Celui-ci vient le premier en discussion. Personne ne contestera qu’il y ait des âmes vertueuses et d’autres, vicieuses. Expliquera-t-on cette différence en disant que dans une âme, qui est déjà accord, la vertu constitue un supplément d’accord et le vice, un défaut de supplément d’accord ? Mais l’une serait alors moins complètement accord que l’autre, de sorte qu’un accord pourrait être inférieur à ce qu’il est spécifiquement, au lieu d’être toujours égal à lui-même. Or ce n’est pas ce dont on est convenu : en s’y tenant, on devrait au contraire nier toute supériorité de vice ou de vertu dans les âmes ; bien plus, aucune âme d’aucun vivant absolument ne pourrait être mauvaise, car toute âme, étant pareillement âme, devrait être pareillement accord (93 b-94 b)[1].

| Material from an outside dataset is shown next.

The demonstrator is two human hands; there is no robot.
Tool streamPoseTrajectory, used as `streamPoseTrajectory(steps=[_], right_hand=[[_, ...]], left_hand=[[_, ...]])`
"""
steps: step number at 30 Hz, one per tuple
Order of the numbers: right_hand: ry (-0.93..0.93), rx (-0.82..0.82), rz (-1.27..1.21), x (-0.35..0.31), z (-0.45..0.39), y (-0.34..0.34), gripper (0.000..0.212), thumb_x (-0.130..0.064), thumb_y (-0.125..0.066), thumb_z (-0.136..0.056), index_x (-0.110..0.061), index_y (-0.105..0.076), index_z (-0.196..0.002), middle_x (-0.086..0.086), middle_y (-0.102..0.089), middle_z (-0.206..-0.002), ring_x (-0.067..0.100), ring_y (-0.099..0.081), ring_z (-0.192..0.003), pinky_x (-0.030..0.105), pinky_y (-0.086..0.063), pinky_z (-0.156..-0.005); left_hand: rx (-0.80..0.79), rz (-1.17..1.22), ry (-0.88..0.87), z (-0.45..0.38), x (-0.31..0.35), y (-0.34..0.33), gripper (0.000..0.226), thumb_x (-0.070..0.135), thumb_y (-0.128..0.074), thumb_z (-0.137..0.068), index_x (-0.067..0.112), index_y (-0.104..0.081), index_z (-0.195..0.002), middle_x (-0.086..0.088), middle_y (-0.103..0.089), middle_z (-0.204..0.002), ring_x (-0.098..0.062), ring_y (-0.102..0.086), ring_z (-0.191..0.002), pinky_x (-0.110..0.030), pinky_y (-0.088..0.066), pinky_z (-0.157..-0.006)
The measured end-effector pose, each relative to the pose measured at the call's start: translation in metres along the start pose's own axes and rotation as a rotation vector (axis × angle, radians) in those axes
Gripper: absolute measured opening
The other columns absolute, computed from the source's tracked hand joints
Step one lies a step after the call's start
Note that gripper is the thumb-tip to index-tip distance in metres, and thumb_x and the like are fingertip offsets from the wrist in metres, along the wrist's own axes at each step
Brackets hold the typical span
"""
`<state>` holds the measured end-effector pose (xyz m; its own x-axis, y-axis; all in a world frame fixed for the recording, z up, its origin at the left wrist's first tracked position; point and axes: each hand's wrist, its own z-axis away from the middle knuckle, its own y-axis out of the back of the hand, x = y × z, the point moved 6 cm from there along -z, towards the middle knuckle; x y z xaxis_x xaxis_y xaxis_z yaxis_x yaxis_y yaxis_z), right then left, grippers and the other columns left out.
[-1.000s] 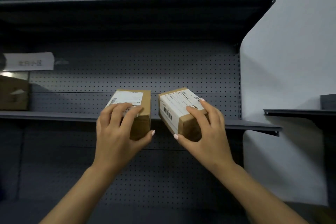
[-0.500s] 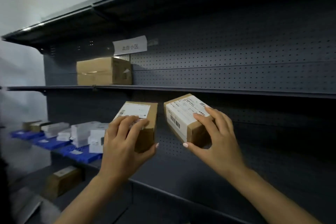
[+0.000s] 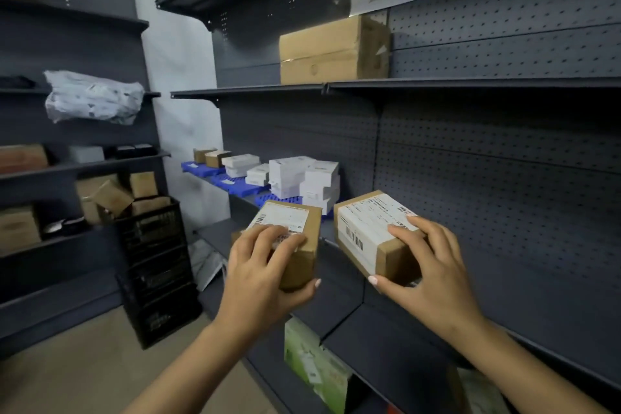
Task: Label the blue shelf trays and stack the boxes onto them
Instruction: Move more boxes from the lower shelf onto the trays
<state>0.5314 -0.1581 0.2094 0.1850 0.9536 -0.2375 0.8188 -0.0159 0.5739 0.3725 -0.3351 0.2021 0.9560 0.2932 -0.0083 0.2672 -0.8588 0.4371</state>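
At nine o'clock, a black crate (image 3: 153,265) heaped with cartons is seen on the floor below a side rack. Toward eleven o'clock, the blue trays (image 3: 232,182) are lined along the shelf (image 3: 339,279), loaded with white and brown boxes. At centre, a small labelled box (image 3: 295,232) is gripped by the left hand (image 3: 258,272), fingers curled over its top, thumb hooked beneath. At three o'clock of it, a second labelled box (image 3: 373,232) is held tilted by the right hand (image 3: 433,282), fingers spread across its top, thumb under the near corner. Both parcels are held above the shelf edge, near the trays but apart from them.

A slip could be caused by the one-handed grips, or the white stack could be knocked during placement. The nearest tray is largely hidden behind the boxes, and tray labels cannot be read.
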Motion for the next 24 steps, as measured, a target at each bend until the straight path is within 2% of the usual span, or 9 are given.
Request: streamPoseTrajectory(steps=[8,16,24], right_hand=[[0.015,-0.063,-0.104,0.017,-0.065,-0.116,0.075,-0.042,-0.085,-0.058,-0.029,-0.052,-0.124,-0.002,-0.041,-0.136,0.019,-0.030,-0.128,0.038,-0.038,-0.094],[0.061,-0.098,-0.252,0.031,-0.146,-0.238,0.073,-0.042,-0.085,-0.058,-0.027,-0.054,-0.122,-0.003,-0.040,-0.136,0.018,-0.030,-0.129,0.035,-0.037,-0.095],[0.111,-0.182,-0.330,0.021,-0.199,-0.360,0.076,-0.048,-0.082,-0.059,-0.031,-0.049,-0.126,-0.004,-0.036,-0.139,0.019,-0.028,-0.132,0.047,-0.046,-0.096]], left_hand=[[-0.006,-0.077,0.068,0.008,-0.097,-0.053,0.064,0.053,-0.077,-0.064,0.021,-0.055,-0.115,-0.006,-0.060,-0.113,-0.027,-0.048,-0.109,-0.045,-0.043,-0.092],[-0.040,-0.166,0.159,-0.019,-0.198,-0.117,0.063,0.056,-0.072,-0.069,0.020,-0.058,-0.119,-0.007,-0.058,-0.119,-0.029,-0.048,-0.113,-0.047,-0.043,-0.094],[-0.073,-0.256,0.240,-0.007,-0.294,-0.147,0.065,0.054,-0.074,-0.068,0.019,-0.056,-0.119,-0.008,-0.058,-0.118,-0.029,-0.046,-0.114,-0.048,-0.043,-0.094]])
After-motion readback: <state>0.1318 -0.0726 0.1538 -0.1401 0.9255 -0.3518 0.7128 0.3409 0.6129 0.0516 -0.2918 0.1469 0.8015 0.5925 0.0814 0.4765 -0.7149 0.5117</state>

On envisage ensuite la première proposition. Dans l’ensemble du composé humain, il est certain que l’autorité

  1. Plusieurs auteurs, et notamment Philopon dans son commentaire du De anima, attestent qu’Aristote avait utilisé cette argumentation dans un dialogue de sa jeunesse, Eudème ou De l’âme (tous les textes sont réunis dans le fr. 41 de Rose ; voir surtout 1482 b, 42-44, 1483 a, 5-18). Tandis que accord et désaccord, disait-il, sont deux contraires, l’âme n’a pas de contraire. D’autre part l’accord fait la santé, la force ou la beauté ; mais ce sont là des modalités de l’âme, non ce qui en constitue la nature.